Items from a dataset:
★ ★ ★
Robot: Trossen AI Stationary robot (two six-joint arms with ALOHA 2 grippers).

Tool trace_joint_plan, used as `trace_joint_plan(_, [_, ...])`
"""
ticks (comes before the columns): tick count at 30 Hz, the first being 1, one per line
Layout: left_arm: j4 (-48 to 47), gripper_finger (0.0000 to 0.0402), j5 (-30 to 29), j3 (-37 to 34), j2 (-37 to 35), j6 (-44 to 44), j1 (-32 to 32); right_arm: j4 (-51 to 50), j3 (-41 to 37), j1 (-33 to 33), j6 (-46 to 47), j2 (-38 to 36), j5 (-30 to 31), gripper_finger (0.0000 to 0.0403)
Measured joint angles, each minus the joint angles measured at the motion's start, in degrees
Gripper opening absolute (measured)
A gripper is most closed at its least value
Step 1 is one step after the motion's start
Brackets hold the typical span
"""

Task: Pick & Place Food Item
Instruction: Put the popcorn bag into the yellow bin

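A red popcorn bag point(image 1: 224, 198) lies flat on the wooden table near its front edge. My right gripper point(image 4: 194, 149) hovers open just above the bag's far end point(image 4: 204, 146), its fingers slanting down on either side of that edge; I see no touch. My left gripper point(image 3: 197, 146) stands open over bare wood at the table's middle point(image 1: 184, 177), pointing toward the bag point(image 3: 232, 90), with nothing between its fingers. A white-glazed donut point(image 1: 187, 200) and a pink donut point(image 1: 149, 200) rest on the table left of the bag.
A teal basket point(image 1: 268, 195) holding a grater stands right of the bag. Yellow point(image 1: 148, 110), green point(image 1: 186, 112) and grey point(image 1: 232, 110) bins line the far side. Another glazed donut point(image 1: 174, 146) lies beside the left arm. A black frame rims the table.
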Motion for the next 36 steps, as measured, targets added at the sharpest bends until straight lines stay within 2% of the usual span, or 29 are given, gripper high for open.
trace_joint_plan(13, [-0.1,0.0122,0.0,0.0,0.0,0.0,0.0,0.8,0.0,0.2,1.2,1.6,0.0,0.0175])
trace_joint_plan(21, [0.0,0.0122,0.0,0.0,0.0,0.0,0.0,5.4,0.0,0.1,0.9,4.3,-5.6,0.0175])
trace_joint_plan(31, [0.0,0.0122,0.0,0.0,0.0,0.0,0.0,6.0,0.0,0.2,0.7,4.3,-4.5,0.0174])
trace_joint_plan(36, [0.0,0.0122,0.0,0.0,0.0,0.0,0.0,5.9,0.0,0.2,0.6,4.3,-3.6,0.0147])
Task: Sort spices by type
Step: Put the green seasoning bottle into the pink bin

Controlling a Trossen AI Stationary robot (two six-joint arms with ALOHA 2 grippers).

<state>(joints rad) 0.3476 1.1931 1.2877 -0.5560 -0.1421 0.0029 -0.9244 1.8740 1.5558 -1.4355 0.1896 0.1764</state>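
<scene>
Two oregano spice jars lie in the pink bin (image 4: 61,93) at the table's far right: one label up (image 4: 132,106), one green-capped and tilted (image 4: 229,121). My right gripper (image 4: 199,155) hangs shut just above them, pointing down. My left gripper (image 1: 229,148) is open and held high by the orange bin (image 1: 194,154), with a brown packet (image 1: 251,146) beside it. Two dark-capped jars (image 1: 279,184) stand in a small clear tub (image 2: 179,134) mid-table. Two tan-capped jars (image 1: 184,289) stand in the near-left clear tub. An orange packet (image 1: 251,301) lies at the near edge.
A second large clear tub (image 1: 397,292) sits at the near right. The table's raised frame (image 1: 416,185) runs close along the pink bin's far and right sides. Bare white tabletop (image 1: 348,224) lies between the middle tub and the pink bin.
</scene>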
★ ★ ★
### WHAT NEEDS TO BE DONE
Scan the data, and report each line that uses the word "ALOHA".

### EXPECTED ANSWER
Robot: Trossen AI Stationary robot (two six-joint arms with ALOHA 2 grippers).
Controlling a Trossen AI Stationary robot (two six-joint arms with ALOHA 2 grippers).

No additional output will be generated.